Gender has been studied in the social sciences through the analysis of images of women in media and culture. These empirical studies of symbols and images range from studies of archaeological statues of goddesses to contemporary studies of how women are portrayed in film or advertisements. Discrepancies in gender stratification and sexism can be analyzed from a quantitative approach, as can the important issue of violence against women. Additionally, empirical studies of gender also inform analyses of family relations, employment patterns, and distribution of wealth, education trends, and politics.
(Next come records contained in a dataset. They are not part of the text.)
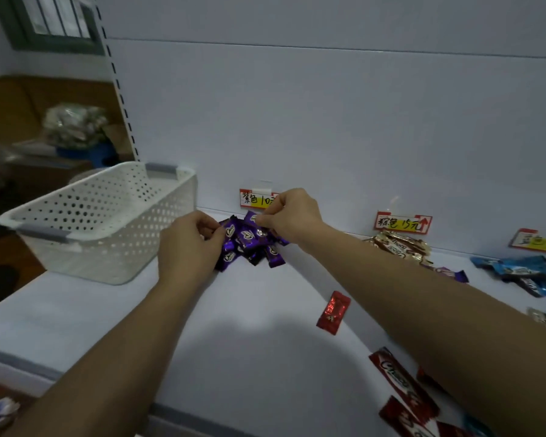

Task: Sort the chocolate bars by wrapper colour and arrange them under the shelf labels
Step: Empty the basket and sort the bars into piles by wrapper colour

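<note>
A heap of purple-wrapped chocolate bars [249, 244] lies on the white shelf [108, 310] below a purple price label [254, 198]. My left hand [189, 247] pinches a purple bar at the heap's left edge. At the top of the heap my right hand [292, 216] pinches another purple bar. Brown and gold bars [401, 246] are piled under a second label [402, 222]. Blue bars [524, 272] lie under a third label [536, 242] at the right. One stray purple bar [453, 274] rests between the brown and blue piles.
A white perforated basket [101, 222] stands on the shelf to the left of my hands. A small red bar [333, 312] lies alone mid-shelf, and longer red bars [404, 386] lie at the lower right under my forearm. The shelf's back wall rises just behind the labels.
</note>
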A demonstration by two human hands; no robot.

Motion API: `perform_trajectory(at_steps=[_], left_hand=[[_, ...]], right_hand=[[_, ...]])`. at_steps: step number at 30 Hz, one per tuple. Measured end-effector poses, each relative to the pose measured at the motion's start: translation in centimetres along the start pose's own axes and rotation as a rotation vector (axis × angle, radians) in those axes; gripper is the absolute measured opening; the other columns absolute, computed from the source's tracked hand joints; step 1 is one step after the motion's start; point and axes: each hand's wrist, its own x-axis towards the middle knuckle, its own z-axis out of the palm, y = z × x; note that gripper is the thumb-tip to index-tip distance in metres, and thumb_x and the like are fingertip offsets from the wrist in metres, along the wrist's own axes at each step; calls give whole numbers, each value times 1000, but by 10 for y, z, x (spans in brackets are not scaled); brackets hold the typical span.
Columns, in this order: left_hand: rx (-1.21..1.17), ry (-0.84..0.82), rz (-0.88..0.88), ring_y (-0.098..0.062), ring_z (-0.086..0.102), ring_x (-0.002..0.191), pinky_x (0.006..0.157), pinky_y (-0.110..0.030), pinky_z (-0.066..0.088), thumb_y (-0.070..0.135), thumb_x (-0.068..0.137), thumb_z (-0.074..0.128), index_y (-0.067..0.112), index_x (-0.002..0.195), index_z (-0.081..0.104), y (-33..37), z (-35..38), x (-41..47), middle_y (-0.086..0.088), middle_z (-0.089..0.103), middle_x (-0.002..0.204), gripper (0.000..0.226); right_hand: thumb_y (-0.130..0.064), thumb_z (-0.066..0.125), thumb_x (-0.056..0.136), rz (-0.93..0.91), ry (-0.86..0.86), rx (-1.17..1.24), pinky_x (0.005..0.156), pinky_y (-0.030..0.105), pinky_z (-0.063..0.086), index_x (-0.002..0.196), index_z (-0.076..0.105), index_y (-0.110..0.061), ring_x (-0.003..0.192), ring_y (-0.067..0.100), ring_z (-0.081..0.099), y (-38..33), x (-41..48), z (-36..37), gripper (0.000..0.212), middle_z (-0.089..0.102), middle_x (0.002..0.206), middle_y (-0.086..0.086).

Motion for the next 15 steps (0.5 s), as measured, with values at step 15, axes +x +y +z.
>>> perform_trajectory(at_steps=[15], left_hand=[[22,-328,532,2,64,91,83,-14,48,26,90,72,26,110,75,53,3,-54,16,72,101,21]], right_hand=[[-32,67,95,-378,-161,-471,74,15,47,113,72,-26,88,1,64,40,-74,-115,20,70,98,-11]])
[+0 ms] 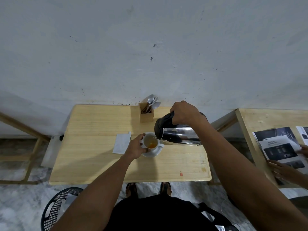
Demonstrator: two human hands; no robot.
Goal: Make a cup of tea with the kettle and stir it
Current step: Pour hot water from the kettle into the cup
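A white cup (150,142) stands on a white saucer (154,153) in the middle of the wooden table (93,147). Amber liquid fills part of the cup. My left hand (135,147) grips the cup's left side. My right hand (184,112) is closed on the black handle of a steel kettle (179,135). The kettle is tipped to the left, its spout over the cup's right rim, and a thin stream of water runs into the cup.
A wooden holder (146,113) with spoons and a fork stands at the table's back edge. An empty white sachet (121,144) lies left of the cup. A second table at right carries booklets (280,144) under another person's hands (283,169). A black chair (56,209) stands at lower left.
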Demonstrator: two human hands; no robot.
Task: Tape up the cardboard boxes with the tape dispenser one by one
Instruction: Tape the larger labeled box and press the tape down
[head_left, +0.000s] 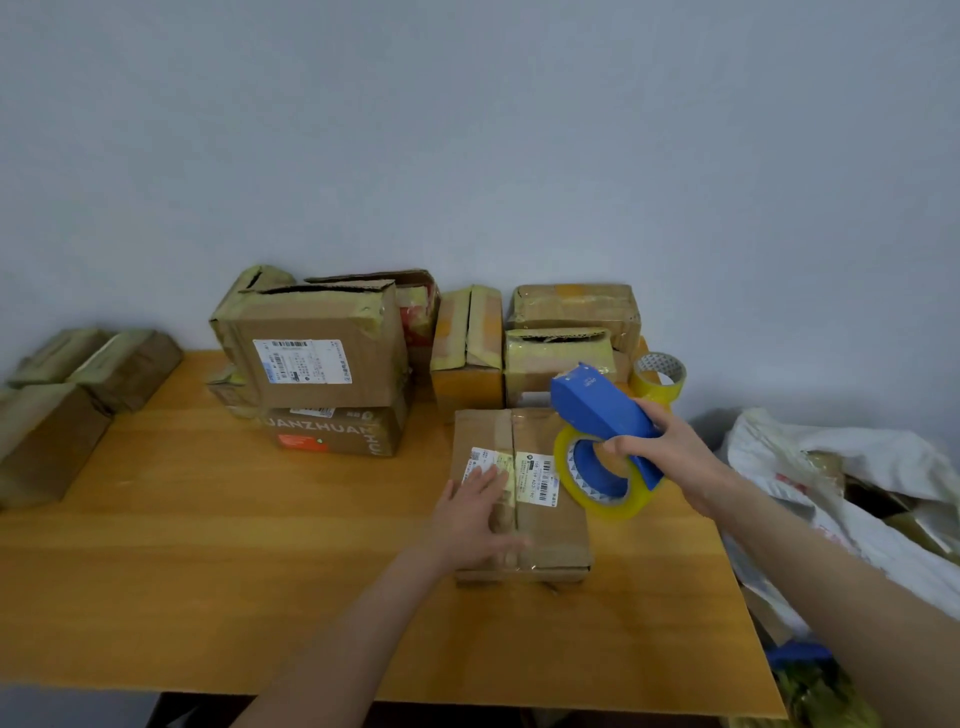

Using empirical methods to study sexuality, social scientists focus on topics such as sexual orientation, contraception, prostitution, gender identity, and attraction. Additional research can also be found on teen pregnancy, fertility, pornography, activist movements, sexual violence, sex education, and queer studies. One of the most important works in this area is The Archaeology of Knowledge (1972) by Michel Foucault.
Religion has also been analyzed empirically in terms of socioeconomic status, the family, marriage patterns, social class, family violence, cohabitation, political affiliation, church attendance, opinions about religious matters, as well as feelings, beliefs, and behaviors pertaining to religion as measured by social surveys. This is especially evident in the work of Rodney Stark, but began as early as 1904 in Max Weber’s seminal work The Protestant Ethic and the Spirit of Capitalism.
Louis Althusser critiqued empiricism as a methodological stance and argued against the empirical process of knowledge, claiming that theoretical discourse is a "production," making empiricism itself ideological and dogmatic, and therefore not scientific. According to Althusser, "facts" of theoretical discourse are tied to theoretical practice, making knowledge itself a form of discourse.